Backup Module
Scheduled tar+zstd snapshots with multi-threaded compression, single-pass SHA-256 manifest, GFS retention, cron scheduler, quiesce via save-off/save-all flush, and live TOML config editing.
The Backup module (nimbus-module-backup) snapshots services, dedicated
services, templates, controller config, state-sync canonical data, and the
Nimbus database itself. Archives are written as tar.zst with an embedded
MANIFEST.sha256 trailer and pruned via GFS retention.
Architecture
modules/backup/
└── src/main/kotlin/dev/nimbuspowered/nimbus/module/backup/
├── BackupModule.kt # NimbusModule: wiring, event formatters
├── BackupManager.kt # Orchestrator: target resolution, quiesce, archive runs
├── BackupArchiver.kt # tar + zstd pipeline, verify()
├── BackupScheduler.kt # Minute-tick cron + hourly prune loop
├── BackupRetention.kt # GFS prune (hourly/daily/weekly/monthly/manual)
├── BackupConfig.kt # BackupModuleConfig + ConfigManager (TOML)
├── BackupModels.kt # Types, DTOs, TargetType, Status, RetentionClass
├── BackupEvents.kt # ModuleEvent factories
├── BackupTables.kt # Exposed: backups + backup_schedule_log
├── CronExpression.kt # Hand-rolled 5-field POSIX evaluator
├── DatabaseBackupHelper.kt # SQLite VACUUM INTO / mysqldump / pg_dump
├── commands/BackupCommand.kt # Console `backup …`
├── migrations/BackupV1_Baseline.kt # Range 7000
└── routes/BackupRoutes.kt # REST: /api/backups/*Schema-version range: 7000+.

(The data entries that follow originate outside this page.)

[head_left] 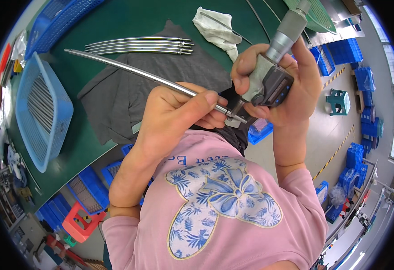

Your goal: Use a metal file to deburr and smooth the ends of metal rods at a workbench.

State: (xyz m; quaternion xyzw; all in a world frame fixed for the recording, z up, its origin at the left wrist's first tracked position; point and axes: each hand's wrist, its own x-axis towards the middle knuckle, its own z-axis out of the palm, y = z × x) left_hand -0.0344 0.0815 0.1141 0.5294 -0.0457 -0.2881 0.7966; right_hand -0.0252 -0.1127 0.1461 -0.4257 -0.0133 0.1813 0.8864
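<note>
Green mat-covered workbench [116, 18] runs across the upper left, with a dark grey cloth [129, 90] spread flat on it. On the cloth's far edge lie four slim polished metal rods [138, 45], side by side and touching. A crumpled white rag [217, 29] sits beyond the cloth. A light blue plastic mesh basket [44, 110] stands at the bench's left end, full of more thin rods; a second blue basket [57, 20] is behind it. Left hand [174, 114] is closed round a long, slightly curved silver metal rod [138, 72], thumb and fingers pinching it near its close end; the rest of the rod reaches out over the cloth, off the surface. Right hand [282, 85] is wrapped tight round a grey digital micrometer [273, 74], thimble pointing up and away, with the rod's tip set in its measuring gap. Below the bench: stacked blue plastic crates [89, 189] and a red plastic stool [82, 220]. To the right: grey concrete floor [323, 139] with yellow-black striped tape lines, a teal stool [338, 101], more blue crate stacks [354, 157] and windows along the wall.
</note>
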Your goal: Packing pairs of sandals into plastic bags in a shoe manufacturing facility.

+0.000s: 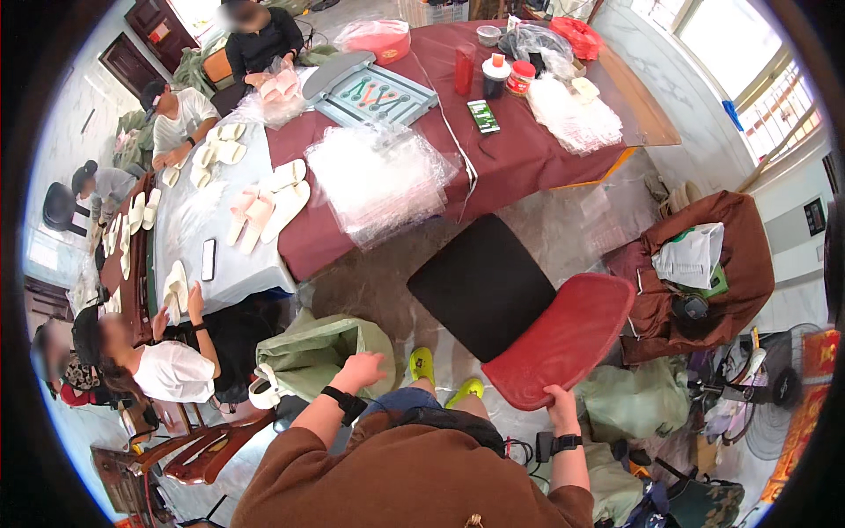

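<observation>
My right hand (560, 407) grips the upper edge of a red chair backrest (563, 339). The chair's black seat (482, 283) extends away from me toward the table. My left hand (363, 371) hovers beside the rim of a large pale green woven sack (308, 348), its fingers stretched out and nothing in them. Whether it touches the sack, I cannot tell. A dark band circles each of my wrists. Both of my feet, in yellow-green clogs (422, 365), stand on the floor between the sack and the chair.
A dark red covered table (370, 207) bears a stack of clear plastic bags (374, 180), slippers, a grey tray and jars. Several people sit along its left side. A brown draped armchair (748, 255) stands to the right, with green sacks (638, 400) below it. A wooden chair (207, 449) is at left.
</observation>
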Demonstrator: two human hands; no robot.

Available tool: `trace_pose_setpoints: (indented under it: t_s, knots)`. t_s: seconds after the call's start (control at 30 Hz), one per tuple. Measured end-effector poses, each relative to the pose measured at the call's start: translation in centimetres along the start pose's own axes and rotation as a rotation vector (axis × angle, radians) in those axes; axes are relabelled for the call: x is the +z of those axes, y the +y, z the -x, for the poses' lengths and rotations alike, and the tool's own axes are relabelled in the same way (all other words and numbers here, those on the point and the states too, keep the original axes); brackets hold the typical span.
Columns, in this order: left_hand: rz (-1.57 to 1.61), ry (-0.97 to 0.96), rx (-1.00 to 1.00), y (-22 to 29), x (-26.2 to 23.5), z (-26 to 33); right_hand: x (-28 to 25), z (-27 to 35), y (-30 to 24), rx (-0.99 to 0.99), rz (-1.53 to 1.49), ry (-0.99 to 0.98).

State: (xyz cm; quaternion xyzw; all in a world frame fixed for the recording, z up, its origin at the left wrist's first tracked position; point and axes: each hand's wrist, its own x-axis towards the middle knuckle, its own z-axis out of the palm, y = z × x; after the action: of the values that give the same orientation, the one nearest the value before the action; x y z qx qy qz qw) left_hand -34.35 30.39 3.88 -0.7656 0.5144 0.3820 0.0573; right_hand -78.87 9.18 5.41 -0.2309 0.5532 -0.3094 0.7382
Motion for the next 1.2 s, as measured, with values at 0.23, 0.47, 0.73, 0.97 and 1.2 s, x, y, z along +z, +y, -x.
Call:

All routes are admin-only (AuthLevel.ADMIN) — backups are sensitive.
Target model
BackupTargetType:
| Type | Source |
|---|---|
SERVICE | Non-dedicated service working directory (per-service archive, local node only) |
DEDICATED | Dedicated service working directory under paths.dedicated/<name>/ |
TEMPLATES | paths.templates — one archive named templates-all |
CONFIG | <baseDir>/config/ |
STATE_SYNC | paths.services/state/ — canonical store for [group.sync] services |
DATABASE | SQLite VACUUM INTO / mysqldump / pg_dump, staged then archived |
Remote-node services are skipped with PARTIAL status — cluster-streaming
backups of remote nodes are deferred to a later milestone. The skip reason is
written to the backups row so operators can see it.
Archive pipeline
BackupArchiver.archive() streams the source tree through a single composite
output chain:
FileOutputStream(<name>.tar.zst.tmp)
└─► DigestingOutputStream (SHA-256 of archive bytes)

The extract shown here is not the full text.